Biegły kardiolog nie umiał określić nawet przybliżonego czasu niedyspozycji oskarżonego, wobec tego sąd zdecydował, że co cztery miesiące będzie powoływał biegłych, którzy zbadają stan Łukasza K.
Sąd dysponował jeszcze opinią biegłego gastrologa, który jednak uznał, że dla tej sprawy istotniejsza jest opinia kardiologiczna.
Była to już trzecia próba rozpoczęcia procesu byłego szefa UB w Jarosławiu. Pierwsza rozprawa (wyznaczona w marcu) miała - ze względu na dużą liczbę świadków - odbyć się w sali widowiskowej Miejskiego Ośrodka Kultury; na tę rozprawę do ośrodka kultury przyszło około 80 osób. Jednak oskarżony nie pojawił się, a na swoje usprawiedliwienie przedstawił zaświadczenie lekarskie.
IPN zarzuca Łukaszowi K. przekroczenie władzy i stosowanie represji. W 102 przypadkach chodzi o bezprawne przetrzymywanie z powodu podejrzenia o przynależność do określonej grupy politycznej. 25 osób miał bezprawnie więzić, by wywrzeć wpływ na ich sposób głosowania w referendum w 1946 r. Podobnie miał czynić wobec 65 osób przed wyborami do sejmu w 1947 r.

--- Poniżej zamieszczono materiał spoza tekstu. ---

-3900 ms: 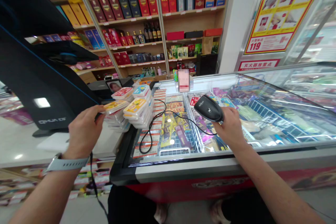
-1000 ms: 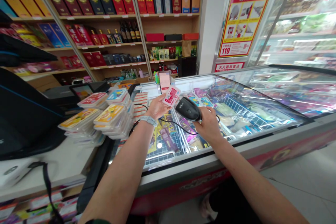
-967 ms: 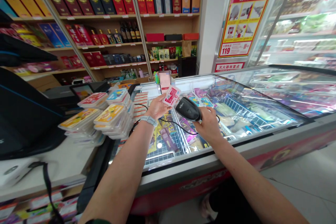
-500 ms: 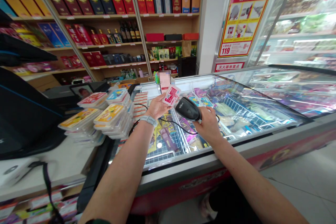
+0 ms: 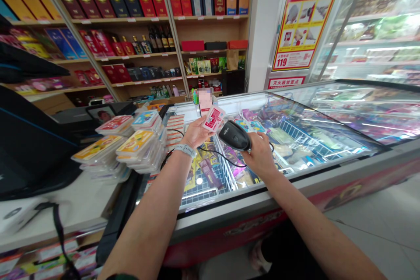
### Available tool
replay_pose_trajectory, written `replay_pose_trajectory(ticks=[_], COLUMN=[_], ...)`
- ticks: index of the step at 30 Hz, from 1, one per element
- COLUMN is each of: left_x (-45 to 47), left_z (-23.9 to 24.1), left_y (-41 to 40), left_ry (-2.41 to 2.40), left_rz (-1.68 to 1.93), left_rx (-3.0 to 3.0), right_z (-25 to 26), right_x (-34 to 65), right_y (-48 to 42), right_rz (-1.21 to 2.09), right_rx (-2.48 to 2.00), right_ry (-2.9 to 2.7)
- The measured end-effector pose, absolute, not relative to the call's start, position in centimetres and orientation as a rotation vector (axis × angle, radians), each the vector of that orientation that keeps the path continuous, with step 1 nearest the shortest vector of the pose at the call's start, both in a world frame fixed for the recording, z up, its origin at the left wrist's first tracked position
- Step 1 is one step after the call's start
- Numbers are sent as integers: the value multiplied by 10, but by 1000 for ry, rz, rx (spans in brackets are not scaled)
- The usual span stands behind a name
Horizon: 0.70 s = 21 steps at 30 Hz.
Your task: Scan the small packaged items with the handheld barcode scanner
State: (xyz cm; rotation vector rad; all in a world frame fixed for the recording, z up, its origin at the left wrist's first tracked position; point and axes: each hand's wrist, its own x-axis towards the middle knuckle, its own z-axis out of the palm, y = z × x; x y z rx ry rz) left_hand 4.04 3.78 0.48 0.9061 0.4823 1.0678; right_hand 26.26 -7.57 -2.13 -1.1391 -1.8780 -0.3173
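Note:
My left hand (image 5: pixel 196 133) grips a small flat pack with a pink-and-white label (image 5: pixel 214 118), held tilted above the chest freezer (image 5: pixel 229 214). In my right hand (image 5: pixel 260 154) is a black handheld barcode scanner (image 5: pixel 235 135), its head pointing left at the pack. A narrow gap separates the two. The scanner's black cable (image 5: pixel 223 156) loops below, across the freezer's glass. To the left, several flat packs with yellow labels (image 5: pixel 98 148) stand in piles beside others topped with red (image 5: pixel 115 124) and blue labels (image 5: pixel 146 118).
A black checkout terminal (image 5: pixel 29 140) stands on the white counter (image 5: pixel 88 201) at left. Wire baskets (image 5: pixel 226 166) of packaged goods sit inside the freezer. Behind are wooden shelves (image 5: pixel 131 20) with boxes and bottles. A red fire-hydrant poster (image 5: pixel 306 17) hangs at right.
Both hands, the pack and the scanner keep almost the same positions. The whole view has shifted very slightly.

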Motion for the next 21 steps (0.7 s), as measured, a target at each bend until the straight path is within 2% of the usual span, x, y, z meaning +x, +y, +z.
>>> replay_pose_trajectory(ticks=[8,13,16,21], left_x=[41,50,50,16], left_z=[6,24,46,90], left_y=[36,25,11,-18], left_ry=[524,615,924,1810], left_rz=[1081,1160,1218,1153], left_rx=[939,1065,1303,2034], right_z=[-19,-20,-22,-23], right_x=[263,265,266,266], right_y=[-77,-75,-73,-73], right_rz=[-312,-330,-330,-332], right_rx=[-1124,-1109,-1100,-1113], right_ry=[-1847,-1827,-1835,-1838])
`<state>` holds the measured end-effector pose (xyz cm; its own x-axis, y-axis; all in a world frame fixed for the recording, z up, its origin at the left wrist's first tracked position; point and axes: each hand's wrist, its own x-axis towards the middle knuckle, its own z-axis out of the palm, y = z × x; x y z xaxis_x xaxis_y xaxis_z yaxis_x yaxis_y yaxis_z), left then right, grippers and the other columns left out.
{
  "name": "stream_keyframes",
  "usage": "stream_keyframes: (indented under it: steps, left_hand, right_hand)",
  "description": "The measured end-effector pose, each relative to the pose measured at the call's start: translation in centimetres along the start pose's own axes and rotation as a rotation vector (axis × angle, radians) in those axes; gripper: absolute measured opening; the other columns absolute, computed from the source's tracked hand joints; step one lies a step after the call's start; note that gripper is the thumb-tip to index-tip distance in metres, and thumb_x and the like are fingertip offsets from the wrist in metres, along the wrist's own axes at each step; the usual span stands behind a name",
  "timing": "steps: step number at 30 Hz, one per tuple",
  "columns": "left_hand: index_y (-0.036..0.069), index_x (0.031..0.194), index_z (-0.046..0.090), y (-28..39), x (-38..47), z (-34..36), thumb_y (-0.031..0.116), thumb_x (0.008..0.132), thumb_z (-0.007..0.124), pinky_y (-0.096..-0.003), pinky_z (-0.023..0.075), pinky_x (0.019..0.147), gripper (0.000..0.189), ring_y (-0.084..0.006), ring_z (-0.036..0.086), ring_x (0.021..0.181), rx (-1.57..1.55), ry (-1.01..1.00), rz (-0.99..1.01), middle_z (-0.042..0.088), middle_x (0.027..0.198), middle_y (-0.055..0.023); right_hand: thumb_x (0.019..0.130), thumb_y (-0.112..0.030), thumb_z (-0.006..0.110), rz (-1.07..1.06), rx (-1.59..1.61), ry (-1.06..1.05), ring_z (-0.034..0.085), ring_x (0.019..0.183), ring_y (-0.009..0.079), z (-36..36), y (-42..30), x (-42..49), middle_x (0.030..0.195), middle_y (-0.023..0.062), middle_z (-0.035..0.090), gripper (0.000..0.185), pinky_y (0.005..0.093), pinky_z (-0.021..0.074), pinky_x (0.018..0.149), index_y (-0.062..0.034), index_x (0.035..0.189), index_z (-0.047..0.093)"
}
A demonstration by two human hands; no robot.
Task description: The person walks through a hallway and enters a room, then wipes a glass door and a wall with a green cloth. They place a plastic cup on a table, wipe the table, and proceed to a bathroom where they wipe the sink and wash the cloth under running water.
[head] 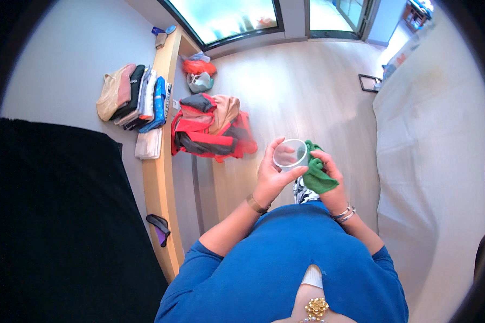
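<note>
Held out before my body is a clear plastic cup point(289, 154) with a round rim, its open top tilted up towards me. My left hand point(275, 173) grips it, fingers round the far left side and thumb along the near side. A green cloth point(320, 175) is bunched in my right hand point(330, 171), just right of the cup and against its right side. Part of the cloth hangs down over the palm. Whether some fingers of my right hand touch the cup is hard to tell.
Folded clothes point(135, 97) are stacked on a wooden shelf point(157, 177) at the left, with a black and purple object point(159, 230) nearer me. A red and grey bundle point(210, 129) and bags point(199, 72) lie beside it. A pale fabric cover point(424, 161) hangs at the right.
</note>
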<state>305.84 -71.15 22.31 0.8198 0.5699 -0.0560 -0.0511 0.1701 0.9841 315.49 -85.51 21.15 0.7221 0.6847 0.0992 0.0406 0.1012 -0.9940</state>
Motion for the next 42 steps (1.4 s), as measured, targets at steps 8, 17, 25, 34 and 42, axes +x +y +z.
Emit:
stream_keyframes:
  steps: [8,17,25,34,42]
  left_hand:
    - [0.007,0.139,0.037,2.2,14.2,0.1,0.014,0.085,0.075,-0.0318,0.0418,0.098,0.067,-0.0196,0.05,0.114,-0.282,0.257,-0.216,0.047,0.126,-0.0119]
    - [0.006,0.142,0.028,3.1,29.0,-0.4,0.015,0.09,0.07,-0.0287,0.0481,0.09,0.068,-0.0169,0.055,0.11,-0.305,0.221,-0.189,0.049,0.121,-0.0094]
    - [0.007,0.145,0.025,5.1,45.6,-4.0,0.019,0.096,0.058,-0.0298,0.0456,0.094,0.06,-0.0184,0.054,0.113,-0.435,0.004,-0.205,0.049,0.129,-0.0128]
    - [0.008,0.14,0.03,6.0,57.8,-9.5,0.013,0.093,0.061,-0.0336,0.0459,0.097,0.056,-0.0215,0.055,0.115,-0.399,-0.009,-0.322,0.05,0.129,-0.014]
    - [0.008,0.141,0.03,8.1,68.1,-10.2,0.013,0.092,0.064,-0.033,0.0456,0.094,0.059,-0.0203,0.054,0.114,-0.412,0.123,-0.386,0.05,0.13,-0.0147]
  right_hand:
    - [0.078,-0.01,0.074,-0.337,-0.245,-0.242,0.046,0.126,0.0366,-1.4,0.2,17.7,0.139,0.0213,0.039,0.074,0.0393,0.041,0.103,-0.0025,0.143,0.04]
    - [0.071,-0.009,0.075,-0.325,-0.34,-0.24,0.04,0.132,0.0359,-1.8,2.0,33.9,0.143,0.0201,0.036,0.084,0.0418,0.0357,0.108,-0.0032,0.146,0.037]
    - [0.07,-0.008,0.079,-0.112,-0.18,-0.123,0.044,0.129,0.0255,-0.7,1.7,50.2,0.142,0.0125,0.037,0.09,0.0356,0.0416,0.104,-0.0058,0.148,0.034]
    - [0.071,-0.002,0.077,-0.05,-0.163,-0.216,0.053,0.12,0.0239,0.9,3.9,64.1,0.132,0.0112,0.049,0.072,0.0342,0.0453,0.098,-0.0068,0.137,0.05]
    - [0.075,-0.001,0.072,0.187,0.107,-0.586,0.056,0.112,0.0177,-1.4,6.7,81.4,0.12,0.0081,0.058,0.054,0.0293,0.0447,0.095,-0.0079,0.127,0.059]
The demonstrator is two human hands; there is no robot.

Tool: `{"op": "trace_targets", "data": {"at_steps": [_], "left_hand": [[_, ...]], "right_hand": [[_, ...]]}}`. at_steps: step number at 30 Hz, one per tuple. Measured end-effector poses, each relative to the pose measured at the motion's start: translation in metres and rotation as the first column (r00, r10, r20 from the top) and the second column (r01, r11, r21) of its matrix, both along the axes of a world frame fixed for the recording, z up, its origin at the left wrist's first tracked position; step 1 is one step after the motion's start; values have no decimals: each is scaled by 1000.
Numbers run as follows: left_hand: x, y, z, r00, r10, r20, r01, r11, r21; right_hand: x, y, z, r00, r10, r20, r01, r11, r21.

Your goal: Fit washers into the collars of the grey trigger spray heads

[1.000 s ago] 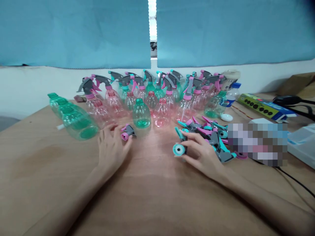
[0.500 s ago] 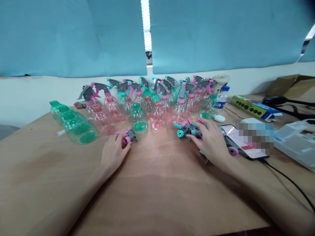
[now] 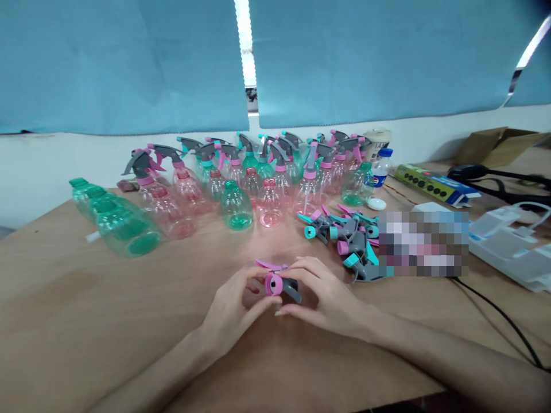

Prokuratorzy oskarżyli także Łukasza K., że od września 1947 r. do marca 1948 r. wraz z nieustalonymi funkcjonariuszami UB fizycznie i psychicznie znęcał się nad zatrzymanym Antonim D. Miał go bić m.in. taboretem, wykręcać palce rąk i nóg, zamykać w ciemnicy. Łukasz K. miał też znęcać się też nad żoną i córką Władysława W., by zmusić je do wydania dokumentów potwierdzających jego działalność niepodległościową.
Byłemu szefowi jarosławskiego UB zarzuca się również, że pomieszczenia, w których więziono poszkodowanych, były nieprzystosowane do przetrzymywania ludzi. Nie były oświetlone i ogrzewane. W zawilgoconych celach spać można było na drewnianych pryczach lub na betonowej podłodze. Więźniom uniemożliwiano korzystanie z toalety i łaźni; drastycznie ograniczano racje żywnościowe.
Kolejny zarzut dotyczy przekroczenia władzy poprzez co najmniej zezwolenie podległym funkcjonariuszom na stosowanie wobec przesłuchiwanych tortur. Zatrzymani w UB w Jarosławiu byli m.in. bici, kopani, umieszczani w karcerze, grożono im śmiercią, znieważano. Zmuszano ich do robienia przysiadów, skakania w pozycji kucznej tzw. żabek, siedzenia na nóżce od taboretu, rażono prądem.
Trzykrotnie przesłuchiwany w charakterze podejrzanego Łukasz K. nie przyznał się do popełnienia zarzucanych mu czynów. Złożył wyjaśnienia sprzeczne ze zgromadzonym materiałem dowodowym. Akta jego śledztwa liczą 46 tomów.